▶ _BRIEF_: Your task is to copy every line of the entries that holds the word "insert".

*** Opening PROVIDED DATA ***

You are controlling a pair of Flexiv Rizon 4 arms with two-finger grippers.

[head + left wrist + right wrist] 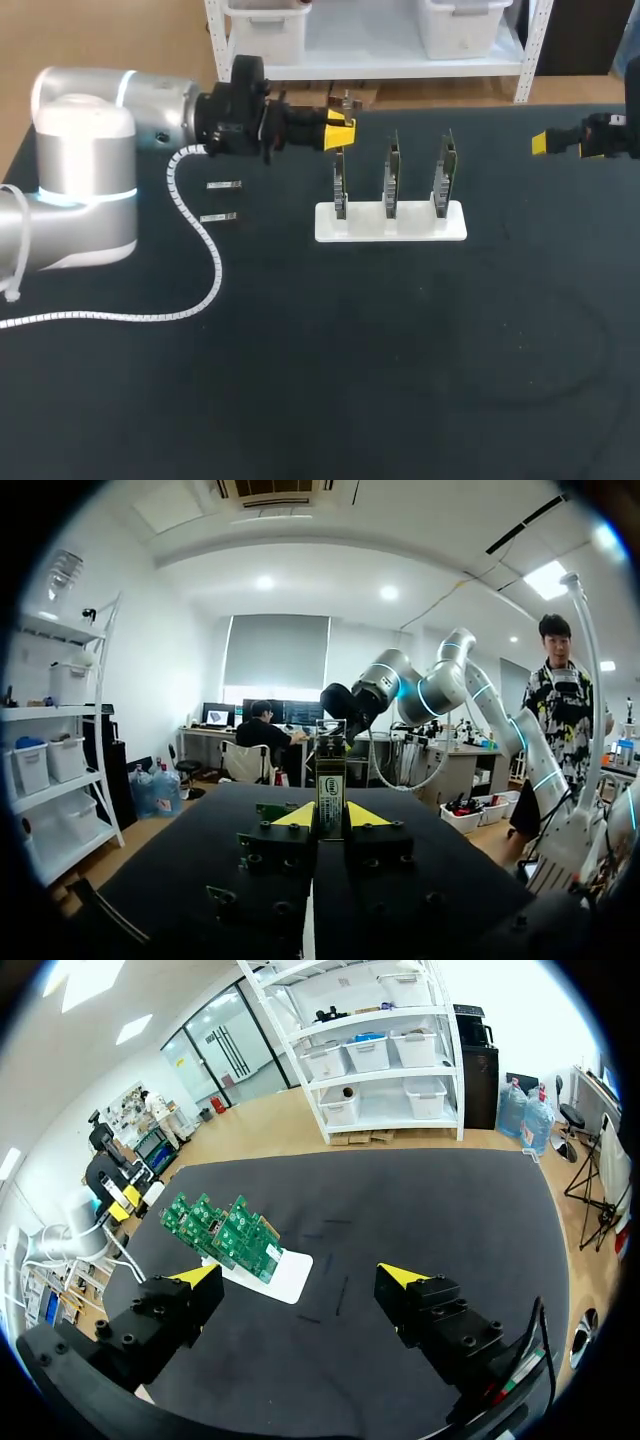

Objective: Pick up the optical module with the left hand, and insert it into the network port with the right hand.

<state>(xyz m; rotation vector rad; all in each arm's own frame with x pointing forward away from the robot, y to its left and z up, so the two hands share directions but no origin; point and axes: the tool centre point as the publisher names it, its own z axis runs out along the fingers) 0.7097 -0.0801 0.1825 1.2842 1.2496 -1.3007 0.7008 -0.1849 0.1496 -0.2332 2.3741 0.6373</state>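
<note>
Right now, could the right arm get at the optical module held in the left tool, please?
Probably yes: the right tool is open, and the optical module sticks out past the left tool's tips. The upright circuit boards stand roughly between, so it must skirt them.

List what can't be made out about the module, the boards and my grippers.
Network ports on the three upright green circuit boards: too small in the head and right wrist views.
Slim metal optical module: lower end hidden by the left gripper, left wrist view.
Right gripper: partly cut off by the head view's edge.
</note>
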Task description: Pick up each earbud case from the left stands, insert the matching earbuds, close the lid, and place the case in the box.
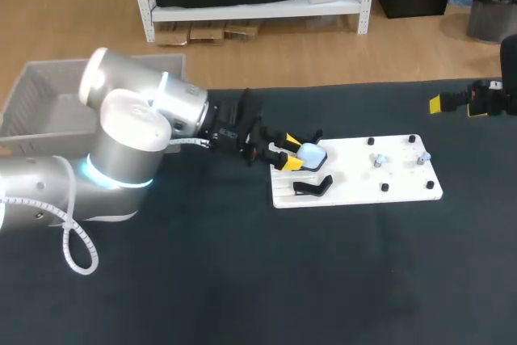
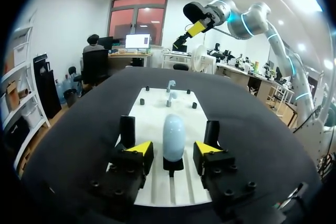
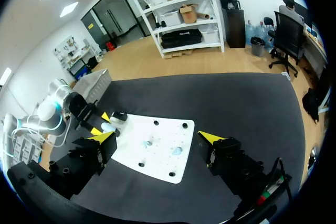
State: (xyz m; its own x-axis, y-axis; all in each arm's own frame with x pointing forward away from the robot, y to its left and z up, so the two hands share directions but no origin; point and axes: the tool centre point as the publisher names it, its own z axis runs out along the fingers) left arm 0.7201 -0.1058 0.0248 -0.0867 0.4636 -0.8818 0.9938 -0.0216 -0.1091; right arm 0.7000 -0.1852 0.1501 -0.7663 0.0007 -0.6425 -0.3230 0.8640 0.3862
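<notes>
1 earbud case [image 1: 312, 153], 2 earbuds [image 1: 378, 159], 1 board [image 1: 355, 192], 1 box [image 1: 39, 90].

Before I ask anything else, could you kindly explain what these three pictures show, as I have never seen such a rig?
These are two robot arms at a dark table. One picture looks down from a fixed camera above and behind them; the two round ones come from a camera on each arm's wrist. On the table lies a white board carrying a pale blue earbud case on a stand, an empty black stand and two small earbuds. A grey box sits at the far left. The left gripper straddles the case with open fingers, not gripping it. The right gripper hangs open and empty, off to the right.
</notes>
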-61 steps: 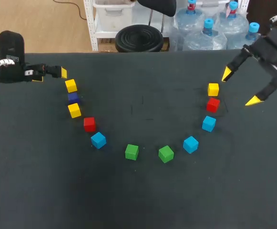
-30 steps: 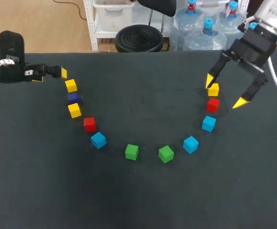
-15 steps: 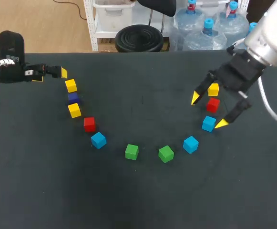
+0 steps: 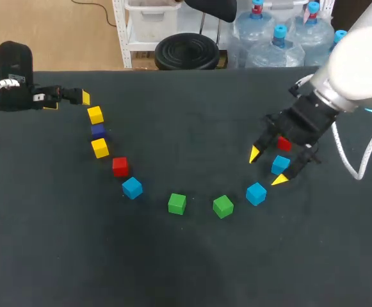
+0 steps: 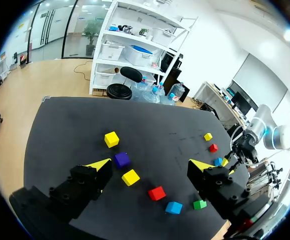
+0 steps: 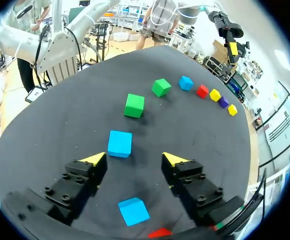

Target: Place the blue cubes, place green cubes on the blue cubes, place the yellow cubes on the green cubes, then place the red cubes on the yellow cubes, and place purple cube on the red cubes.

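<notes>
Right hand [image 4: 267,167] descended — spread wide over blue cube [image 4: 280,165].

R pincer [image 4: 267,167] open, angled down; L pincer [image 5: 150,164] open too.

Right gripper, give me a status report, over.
Right gripper open, blue cube just ahead of its tips, not gripped. Left gripper open, near the leftmost yellow cube. No cubes stacked yet; nothing in the way.
</notes>
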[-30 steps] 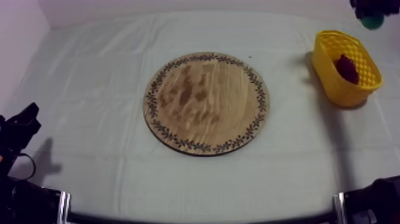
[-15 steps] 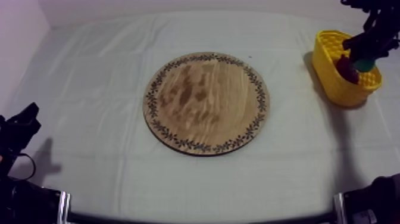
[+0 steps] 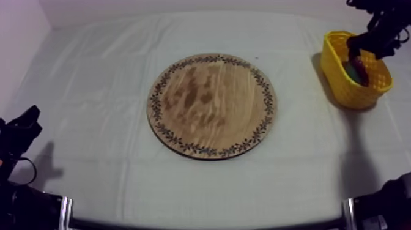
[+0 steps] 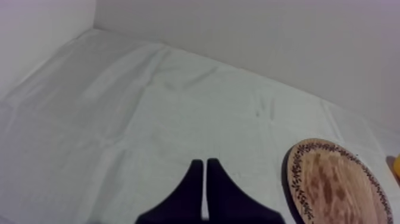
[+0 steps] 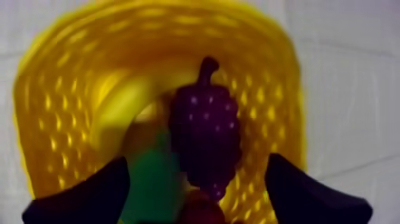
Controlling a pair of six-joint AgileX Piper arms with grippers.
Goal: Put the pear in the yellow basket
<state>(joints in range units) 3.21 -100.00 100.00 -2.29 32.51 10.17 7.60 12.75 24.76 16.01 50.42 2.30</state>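
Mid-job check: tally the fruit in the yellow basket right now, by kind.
pear: 1
bunch of grapes: 1
small red fruit: 1
Total in the yellow basket: 3

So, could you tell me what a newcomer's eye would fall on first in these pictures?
The bright yellow basket at the far right of the table draws the eye, with the right gripper inside it. In it, a dark purple bunch of grapes lies beside the green pear, between the gripper's open fingers. The big wooden board sits bare in the middle.
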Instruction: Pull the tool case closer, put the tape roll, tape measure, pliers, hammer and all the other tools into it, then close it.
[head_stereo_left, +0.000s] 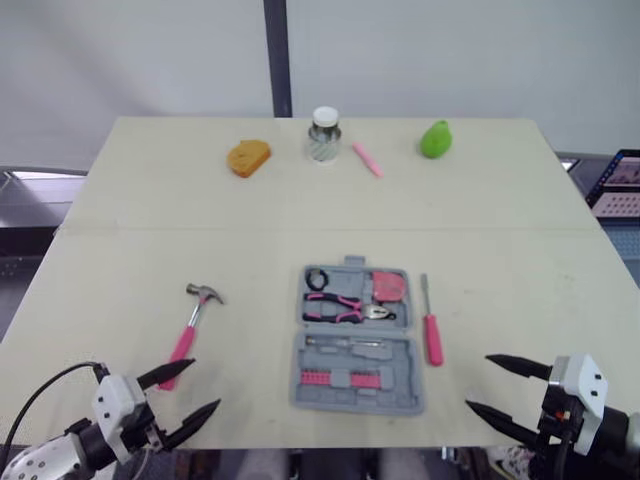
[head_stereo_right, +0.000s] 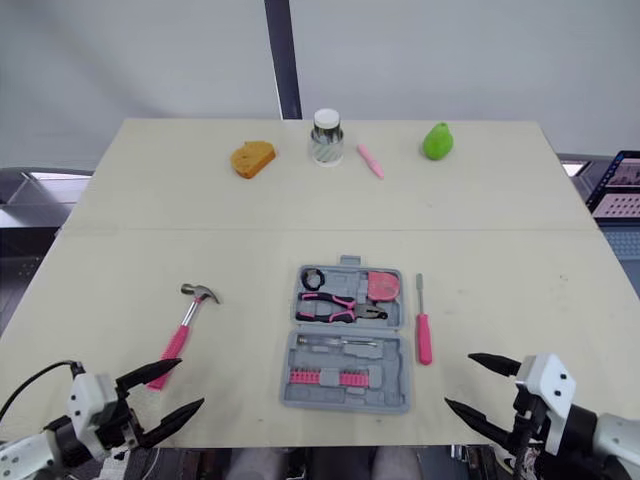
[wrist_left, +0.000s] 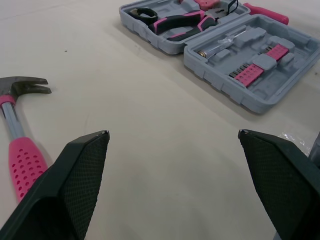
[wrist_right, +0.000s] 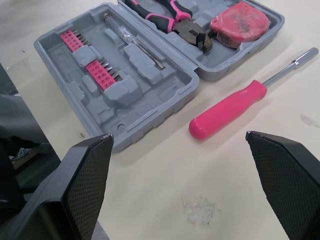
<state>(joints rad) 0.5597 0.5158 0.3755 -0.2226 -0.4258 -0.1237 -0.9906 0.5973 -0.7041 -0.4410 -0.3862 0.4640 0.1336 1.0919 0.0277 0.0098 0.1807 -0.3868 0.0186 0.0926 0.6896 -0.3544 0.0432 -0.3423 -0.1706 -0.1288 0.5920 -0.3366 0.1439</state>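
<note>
Your left gripper (head_stereo_left: 203, 386) and right gripper (head_stereo_left: 478, 381) hover at the table's (head_stereo_left: 500, 200) near edge, fingers spread wide and empty. Between them sits the open tool case (head_stereo_left: 355, 372), pliers (head_stereo_left: 345, 308) and tape measure (head_stereo_left: 389, 286) inside. The hammer (head_stereo_left: 190, 325) lies well to its left, the screwdriver (head_stereo_left: 431, 325) just beside it on the right.

The table (head_stereo_left: 150, 200) is overlooked from above by both head eyes; the open tool case (wrist_left: 235, 55) is shared, seen close and low, by both wrist views
</note>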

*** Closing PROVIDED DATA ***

▶ _OUTPUT OF THE TASK_:
Objective: Pick up the optical module with the left hand, and insert it into the network port with the right hand.
Task description: Pick up each earbud case from the left stands, insert the matching earbuds, close the lid, and place the case in the box.

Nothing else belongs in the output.